The Business of News
An industry failed to keep its head up

Bill Needham, who was Tallahassee Magazine’s first editor, recently encouraged me to contact a promising high school student. Ellie, he said, wanted to speak with someone who might offer her advice on how to prepare for a career in journalism.
We spoke for a while, and it became clear to me that elders in her life had reservations about journalism as a career. But if that were to be her field of endeavor, they advised, identify right now a particular type of journalistic pursuit sure to lead to a job with a decent salary.
I advised her differently.
Don’t limit yourself, I said. Take on as many experiences as you can. Go to concerts, attend lectures, travel, earn a wage, volunteer at a nonprofit. Fail forward. Write haikus, write limericks, write a Shakespearean sonnet one time. Attend an event sure to be covered by local news media, write it up and then compare what you have written to media accounts. And above all, read. Learn from other writers’ techniques that you might want to employ.
We don’t want to live in a place that does not reserve a meaningful place for Ellie. She thinks well, communicates well and has a sincere desire to interpret the world and bring issues of consequence to big audiences of readers. I will be curious to discover where her instincts and talents land her.
Meanwhile, the traditional media franchise is shrinking. Newsroom jobs are vanishing, and experience levels are in precipitous decline. Small-market TV reporters all look like high school interns; maybe they are. The corporatization of newspapers has had a devastating impact on the quality and quantity of coverage. It’s as if a DEFUND THE MEDIA campaign took hold and wildly succeeded.

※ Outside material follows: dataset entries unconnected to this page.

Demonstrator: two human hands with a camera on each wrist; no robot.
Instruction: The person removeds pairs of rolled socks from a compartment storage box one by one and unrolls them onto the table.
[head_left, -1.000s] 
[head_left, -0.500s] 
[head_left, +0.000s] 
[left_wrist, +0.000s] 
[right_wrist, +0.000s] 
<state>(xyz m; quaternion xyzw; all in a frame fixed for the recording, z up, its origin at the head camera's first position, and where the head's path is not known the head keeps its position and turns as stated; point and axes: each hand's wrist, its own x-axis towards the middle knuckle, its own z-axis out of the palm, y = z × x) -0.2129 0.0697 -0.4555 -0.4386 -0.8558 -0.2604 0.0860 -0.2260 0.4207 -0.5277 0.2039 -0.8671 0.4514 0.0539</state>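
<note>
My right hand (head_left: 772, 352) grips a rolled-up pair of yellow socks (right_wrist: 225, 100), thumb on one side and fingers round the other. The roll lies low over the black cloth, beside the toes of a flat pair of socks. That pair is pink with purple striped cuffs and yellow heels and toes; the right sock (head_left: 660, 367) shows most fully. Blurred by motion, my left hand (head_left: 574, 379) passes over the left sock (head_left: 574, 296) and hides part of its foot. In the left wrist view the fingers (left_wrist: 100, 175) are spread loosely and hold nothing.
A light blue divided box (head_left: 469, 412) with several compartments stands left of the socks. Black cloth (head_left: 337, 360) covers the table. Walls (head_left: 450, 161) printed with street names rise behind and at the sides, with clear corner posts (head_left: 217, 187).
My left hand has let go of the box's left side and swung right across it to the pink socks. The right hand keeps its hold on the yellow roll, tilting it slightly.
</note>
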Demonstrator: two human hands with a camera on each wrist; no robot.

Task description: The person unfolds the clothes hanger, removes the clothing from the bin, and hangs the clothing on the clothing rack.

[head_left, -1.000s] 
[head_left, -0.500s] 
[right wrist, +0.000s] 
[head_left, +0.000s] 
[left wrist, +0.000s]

It may not be a good time to rob a bank, but it’s a pretty good time to be a crooked contractor colluding with a corrupt commission. (Just look out for the likes of independent investigators like Tallahassee’s Ervin Jackson.)
The New York Times announced in early July that it was disbanding its 35-employee sports department. Going forward, it will rely on a website it purchased last year for daily sports coverage. Might as well. The other day, I read an NYT story on unseeded Marketa Vondrousova’s stunning title run at Wimbledon. There wasn’t a line or observation in there that could not have been gleaned from watching the coverage on television.
In the Wall Street Journal, Jason Gay’s write-up of the men’s final was better. “It had to happen one day,” Gay began. “Novak Dkojovic would meet his Novak Dkojovic.” Nice.
Later, he noted VIPs in attendance: “the Prince and Princess of Wales, the King of Spain and Brad Pitt, the Duke of Handsome.” Such gems are hard to find.Â
How do we account for the near death of traditional reportage? No single factor is to blame.
People don’t read or write as they once did any more than they lick stamps. Walt Whitman was right when he opined, “To have great poets, there must be great audiences.” I will add that to have great public officials, you need a great electorate. Instead, we have seen voters fall for politicians who blame the media for all of society’s ills and whatever will go wrong tomorrow.
Fundamentally, though, the collapse of traditional media must be seen as a business failure and a failure to heed the oft-cited Gretzky rule: Success results not from knowing where the puck is, but where it’s going to be.
I was the editor of the Panama City News Herald decades ago when a member of the sales team approached me with a handheld device. It was a PalmPilot, a pocket-sized computer that people used to record notes and keep track of contacts, to-dos and events.
“This is the future of news delivery,” the salesman said.
“Get out of here,” I’m sure I told him.
The salesman may as well have said, “One day soon, anyone with two thumbs will become a publisher.”
Ah, Ellie, it’s enough to drive me to poetry.
Add the writings of Ed Skoog to the reading list I gave you. In Tomato Poem, he offers us this about the approaching winter.
This tomato
follows its own thoughts
into the frost. Leaves fade first,
like faces of preschool friends.
There is a simile rich and full, Ellie.
A Better Boy, a Brandywine, a Beefsteak.